Удивлённый барон, опустив переднее стекло, приказал кучеру остановиться и вопросительно посмотрел на своего патрона.
— Вернись в министерство, — сказал ему Чернышёв, — и спроси у этого сони, дежурного генерала, кто привёз донесение из Тифлиса. Если курьер — пусть его подготовят к возможному свиданию с государем. Сам же, ни минуты не мешкая, садись верхом и скачи во дворец. Хорошо, если бы ты застал меня ещё в гардеробной...
Барон, придерживая саблю, выпрыгнул на мостовую, а карета министра снова покатилась в Зимний, который уже вставал за её окнами в сером облаке плывшего от Невы утреннего тумана.
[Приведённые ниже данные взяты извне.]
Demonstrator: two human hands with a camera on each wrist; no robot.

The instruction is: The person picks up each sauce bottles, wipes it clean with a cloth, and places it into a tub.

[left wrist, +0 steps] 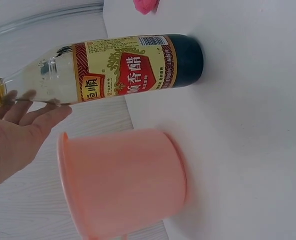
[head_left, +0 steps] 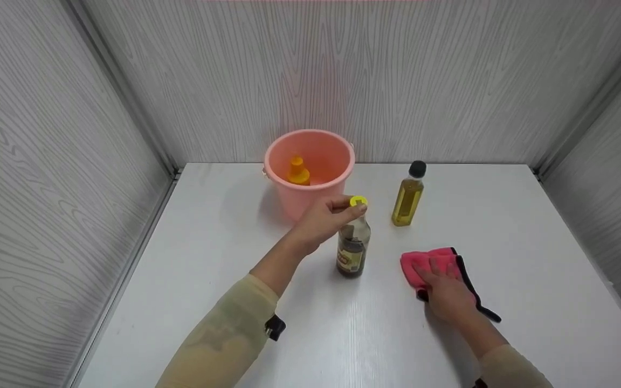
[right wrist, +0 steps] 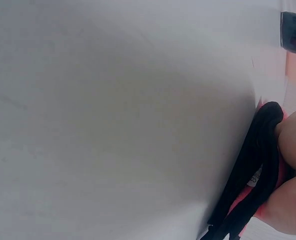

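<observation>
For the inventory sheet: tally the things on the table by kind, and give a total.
Bottles: 3 (vinegar bottle, oil bottle, orange-capped bottle inside the bucket)
Buckets: 1 (pink bucket)
Cloths: 1 (pink cloth)
Total: 5

Light is bright, even and diffuse from above, with a faint pink cast high on the back wall behind the bucket [head_left: 309,167]. Shadows are soft: a pale one left of the bucket, another under the vinegar bottle [head_left: 353,245]. The head view is sharp, bending slightly toward the edges. The right wrist view is murky and blurred, with the cloth [right wrist: 255,175] out of focus.
</observation>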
Держа в руках тяжёлый портфель, министр медленно, но отказавшись от помощи двух выбежавших ему навстречу лакеев, вышел из кареты и прошёл несколько шагов, которые отделяли экипаж от ступенек министерского подъезда. Так же медленно, но стараясь держаться твёрдо и прямо, прошёл он длинный и в этот час ещё плохо освещённый нижний вестибюль. В гардеробной он с облегчением на время избавился от портфеля, бросив его на обитый малиновым бархатом низкий диванчик. Словно нарочно подлаживаясь к этой его медлительности, лакеи не спеша сняли с Чернышёва шинель, и он, отдав им шляпу, подошёл к овальному зеркалу, прибитому над диванчиком, и тоже не спеша стал поправлять седые букли. Несмотря на всё это, министр понимал, что Штакельберг в гардеробной застать его уже не сможет, — надо было подниматься наверх, в кабинет государя.
В этом кабинете, с одним огромным окном, широким и низким, выходившем на Адмиралтейство, государь обычно принимал министров и других сановников и работал.
К этому-то кабинету, расположенному в третьем этаже западного крыла дворца, медленно — отчасти по старческому слабосилию, отчасти чтобы дать время адъютанту догнать себя, — поднимался военный министр, с трудом таща толстый портфель. Дойдя до площадки, от которой начинался последний марш, министр, переведя дыхание, остановился и рассеянно, думая только о том, догонит его адъютант или нет, взглянул на огромного кавалергарда — часового, который отдал ему салют обнажённым палашом. Отдохнув две-три минуты, Чернышёв взял портфель под мышку и неожиданно бодро зашагал вверх по лестнице, блестя лакированными ботфортами и звеня шпорами.